信頼を築く「対話」の準備――あはき師・柔整師の面接で評価される伝え方

あはき師・柔整師の面接は、単なる質疑応答の場ではなく、患者さんの前に立つ「施術者としての適性」を確認する場です。そのため、回答の内容と同じくらい、入室時の挨拶や姿勢、視線の配り方といった非言語コミュニケーションが重視されます。面接官は「この人に自分の身体を任せたいと思えるか」「他のスタッフと良好な関係を築けるか」という視点であなたを見ています。清潔感のある身だしなみを整え、相手の目を見て明るくハキハキと受け答えをすることが、信頼を得るための最低限かつ最大のポイントとなります。
具体的な質問に対しては、結論から先に述べる「結論先行」の話し方を意識しましょう。あはき師・柔整師の現場では、患者さんの状態を端的に正しく報告する能力が求められるため、論理的な話し方はそれだけで高い評価につながります。例えば「あなたの強みは何ですか」と問われたら、まず「私の強みは傾聴力です」と一言で答え、その後に根拠となるエピソードを続けます。
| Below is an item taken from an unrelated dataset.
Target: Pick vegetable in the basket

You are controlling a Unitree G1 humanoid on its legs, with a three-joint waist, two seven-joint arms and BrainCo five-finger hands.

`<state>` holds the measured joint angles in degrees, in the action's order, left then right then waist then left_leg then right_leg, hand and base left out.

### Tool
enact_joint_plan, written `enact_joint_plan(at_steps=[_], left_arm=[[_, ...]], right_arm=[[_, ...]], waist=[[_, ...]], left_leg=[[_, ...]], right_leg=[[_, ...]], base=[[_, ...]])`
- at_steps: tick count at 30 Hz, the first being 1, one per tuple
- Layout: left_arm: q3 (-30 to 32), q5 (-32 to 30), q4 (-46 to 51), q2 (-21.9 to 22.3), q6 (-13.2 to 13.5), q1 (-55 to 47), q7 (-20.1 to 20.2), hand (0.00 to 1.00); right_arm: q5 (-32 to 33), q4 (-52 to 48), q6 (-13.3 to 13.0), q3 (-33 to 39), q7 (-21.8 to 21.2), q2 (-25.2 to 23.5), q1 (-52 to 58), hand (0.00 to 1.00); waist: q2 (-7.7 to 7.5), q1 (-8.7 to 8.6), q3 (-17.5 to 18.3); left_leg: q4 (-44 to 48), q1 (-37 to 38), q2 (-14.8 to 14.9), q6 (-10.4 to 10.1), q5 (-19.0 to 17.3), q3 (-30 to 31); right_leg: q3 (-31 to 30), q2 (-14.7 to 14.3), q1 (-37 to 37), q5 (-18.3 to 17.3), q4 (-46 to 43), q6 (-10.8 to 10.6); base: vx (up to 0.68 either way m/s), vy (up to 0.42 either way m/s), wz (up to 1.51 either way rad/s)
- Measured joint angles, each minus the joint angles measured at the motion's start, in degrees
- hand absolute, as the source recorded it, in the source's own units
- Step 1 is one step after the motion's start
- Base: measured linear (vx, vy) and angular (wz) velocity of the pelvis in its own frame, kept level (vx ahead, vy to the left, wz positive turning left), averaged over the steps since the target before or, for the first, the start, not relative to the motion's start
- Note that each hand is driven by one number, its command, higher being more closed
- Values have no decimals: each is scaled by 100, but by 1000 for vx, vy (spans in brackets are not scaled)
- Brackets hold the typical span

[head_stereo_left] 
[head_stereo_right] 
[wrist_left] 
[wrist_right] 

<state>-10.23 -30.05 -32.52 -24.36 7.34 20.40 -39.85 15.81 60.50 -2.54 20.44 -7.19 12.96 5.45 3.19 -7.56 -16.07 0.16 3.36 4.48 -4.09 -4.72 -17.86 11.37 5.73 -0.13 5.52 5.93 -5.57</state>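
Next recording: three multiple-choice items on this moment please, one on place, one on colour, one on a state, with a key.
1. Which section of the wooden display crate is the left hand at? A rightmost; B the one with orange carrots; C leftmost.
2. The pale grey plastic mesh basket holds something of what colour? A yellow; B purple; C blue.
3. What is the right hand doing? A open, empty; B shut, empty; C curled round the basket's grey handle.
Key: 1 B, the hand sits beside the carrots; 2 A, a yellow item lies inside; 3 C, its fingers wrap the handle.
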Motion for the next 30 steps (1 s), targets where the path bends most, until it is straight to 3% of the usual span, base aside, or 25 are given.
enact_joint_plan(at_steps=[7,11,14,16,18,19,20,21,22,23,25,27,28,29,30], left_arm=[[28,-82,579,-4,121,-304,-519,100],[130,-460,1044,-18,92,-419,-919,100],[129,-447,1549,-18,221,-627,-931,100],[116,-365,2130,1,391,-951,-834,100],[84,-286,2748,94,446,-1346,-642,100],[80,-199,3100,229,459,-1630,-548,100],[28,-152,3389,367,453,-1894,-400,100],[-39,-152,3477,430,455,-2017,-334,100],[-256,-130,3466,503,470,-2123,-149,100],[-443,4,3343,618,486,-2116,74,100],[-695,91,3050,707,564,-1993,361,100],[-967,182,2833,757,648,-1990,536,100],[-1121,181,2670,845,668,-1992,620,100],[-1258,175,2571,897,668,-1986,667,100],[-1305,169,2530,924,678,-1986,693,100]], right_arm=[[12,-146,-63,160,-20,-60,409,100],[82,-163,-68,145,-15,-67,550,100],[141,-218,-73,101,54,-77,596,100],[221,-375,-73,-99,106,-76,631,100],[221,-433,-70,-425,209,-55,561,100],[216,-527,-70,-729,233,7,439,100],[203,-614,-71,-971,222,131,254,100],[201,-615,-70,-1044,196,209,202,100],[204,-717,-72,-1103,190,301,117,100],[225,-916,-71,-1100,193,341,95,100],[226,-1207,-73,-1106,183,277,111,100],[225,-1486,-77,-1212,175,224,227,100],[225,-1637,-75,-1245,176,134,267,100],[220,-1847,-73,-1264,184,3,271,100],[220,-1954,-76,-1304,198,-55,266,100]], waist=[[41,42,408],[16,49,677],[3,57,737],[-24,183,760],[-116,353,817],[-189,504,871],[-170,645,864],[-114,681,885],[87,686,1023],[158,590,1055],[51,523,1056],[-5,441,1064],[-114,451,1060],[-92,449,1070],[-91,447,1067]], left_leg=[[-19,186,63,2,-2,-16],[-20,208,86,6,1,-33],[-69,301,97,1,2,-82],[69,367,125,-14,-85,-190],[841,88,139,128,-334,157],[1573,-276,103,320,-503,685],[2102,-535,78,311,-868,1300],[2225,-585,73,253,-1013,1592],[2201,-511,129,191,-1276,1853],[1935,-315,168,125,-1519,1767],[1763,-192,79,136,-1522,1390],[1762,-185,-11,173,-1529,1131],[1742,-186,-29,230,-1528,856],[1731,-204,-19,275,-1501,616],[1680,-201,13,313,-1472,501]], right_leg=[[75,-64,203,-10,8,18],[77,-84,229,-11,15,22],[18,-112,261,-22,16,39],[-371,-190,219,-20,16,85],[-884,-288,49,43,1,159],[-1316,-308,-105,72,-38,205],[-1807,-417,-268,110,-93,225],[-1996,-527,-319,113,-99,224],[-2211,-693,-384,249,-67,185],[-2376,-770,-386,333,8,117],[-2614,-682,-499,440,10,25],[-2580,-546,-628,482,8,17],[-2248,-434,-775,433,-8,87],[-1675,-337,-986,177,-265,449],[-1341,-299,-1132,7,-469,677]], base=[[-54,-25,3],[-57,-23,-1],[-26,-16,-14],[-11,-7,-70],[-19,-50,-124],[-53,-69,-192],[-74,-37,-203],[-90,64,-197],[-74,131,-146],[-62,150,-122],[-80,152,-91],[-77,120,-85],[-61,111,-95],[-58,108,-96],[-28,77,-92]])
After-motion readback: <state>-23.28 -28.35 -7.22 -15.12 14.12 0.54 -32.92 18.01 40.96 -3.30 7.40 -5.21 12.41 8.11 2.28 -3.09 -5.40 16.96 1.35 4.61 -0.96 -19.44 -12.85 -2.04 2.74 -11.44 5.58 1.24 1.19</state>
エピソードを話す際は、過去の経験から何を学び、それを貴院でどう活かしたいのかという「再現性」を意識して盛り込むことが大切です。
また、逆質問(面接の最後に受ける「何か質問はありますか」という問い)は、自分の意欲をアピールする絶好のチャンスです。ホームページを調べればわかるような事務的な内容ではなく、「入職までに準備しておくべき技術や知識はありますか」「活躍している新人スタッフに共通する特徴はありますか」など、前向きな姿勢が伝わる質問を用意しておきましょう。これにより、あなたが自分のキャリアに対して主体的であり、早く現場に貢献したいと考えていることが面接官に強く印象づけられます。
最後に、面接が終わった後の振り返りも欠かさないでください。上手く答えられなかった質問や、面接官の反応が良かったポイントをメモしておくことで、次の面接に向けた精度を高めることができます。あはき師・柔整師の就職活動において、面接は自分と施術所の「相性」を確認するためのマッチングの場です。過度に自分を偽るのではなく、誠実な態度で自分の想いを伝える努力を続けましょう。一回一回の面接を貴重な経験として積み重ねることで、自分に最適な職場との縁が必ず手繰り寄せられます。